→ **Task brief**: Give the lines below again exactly, starting with the line that holds "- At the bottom" and going on through the line that holds "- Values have".

*** Opening Data ***

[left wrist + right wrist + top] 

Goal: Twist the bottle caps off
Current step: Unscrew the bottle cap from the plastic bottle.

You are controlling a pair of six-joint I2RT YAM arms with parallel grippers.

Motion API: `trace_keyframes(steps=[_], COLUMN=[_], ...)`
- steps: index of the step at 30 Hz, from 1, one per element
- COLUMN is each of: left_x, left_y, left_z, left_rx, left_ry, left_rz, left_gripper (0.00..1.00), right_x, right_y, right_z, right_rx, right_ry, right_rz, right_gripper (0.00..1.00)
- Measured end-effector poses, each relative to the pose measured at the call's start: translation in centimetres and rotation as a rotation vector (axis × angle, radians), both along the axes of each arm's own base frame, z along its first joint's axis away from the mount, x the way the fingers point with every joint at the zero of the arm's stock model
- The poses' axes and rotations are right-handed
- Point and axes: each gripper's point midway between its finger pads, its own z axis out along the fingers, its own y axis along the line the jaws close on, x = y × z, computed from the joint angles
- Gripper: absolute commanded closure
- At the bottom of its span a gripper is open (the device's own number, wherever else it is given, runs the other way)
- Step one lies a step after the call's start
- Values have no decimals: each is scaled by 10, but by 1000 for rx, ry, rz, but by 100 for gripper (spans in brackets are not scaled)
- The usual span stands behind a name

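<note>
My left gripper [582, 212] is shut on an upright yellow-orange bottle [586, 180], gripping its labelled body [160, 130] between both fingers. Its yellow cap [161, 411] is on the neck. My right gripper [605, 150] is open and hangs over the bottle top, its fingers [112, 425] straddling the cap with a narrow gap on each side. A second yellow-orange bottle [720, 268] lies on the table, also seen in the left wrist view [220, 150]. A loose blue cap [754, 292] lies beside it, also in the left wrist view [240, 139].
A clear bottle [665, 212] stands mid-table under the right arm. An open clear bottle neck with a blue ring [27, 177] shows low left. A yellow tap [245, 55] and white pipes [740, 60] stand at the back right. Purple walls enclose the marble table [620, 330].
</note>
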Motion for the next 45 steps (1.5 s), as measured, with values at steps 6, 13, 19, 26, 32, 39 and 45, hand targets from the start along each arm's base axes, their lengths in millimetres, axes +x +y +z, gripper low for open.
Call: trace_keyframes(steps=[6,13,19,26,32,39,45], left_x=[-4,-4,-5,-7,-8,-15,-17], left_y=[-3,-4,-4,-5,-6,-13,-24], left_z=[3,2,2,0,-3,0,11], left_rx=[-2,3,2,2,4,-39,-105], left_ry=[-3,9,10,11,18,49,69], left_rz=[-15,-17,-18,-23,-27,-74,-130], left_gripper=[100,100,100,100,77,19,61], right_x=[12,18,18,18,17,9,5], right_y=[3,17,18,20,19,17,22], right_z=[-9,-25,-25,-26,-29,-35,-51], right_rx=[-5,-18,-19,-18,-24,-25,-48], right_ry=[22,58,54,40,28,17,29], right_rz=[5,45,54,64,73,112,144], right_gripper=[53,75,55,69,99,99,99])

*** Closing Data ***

→ **Task response**:
- At the bottom of its span a gripper is open (the device's own number, wherever else it is given, runs the other way)
- Step one lies a step after the call's start
- Values have no decimals: each is scaled by 10, but by 1000 for rx, ry, rz, but by 100 for gripper (spans in brackets are not scaled)

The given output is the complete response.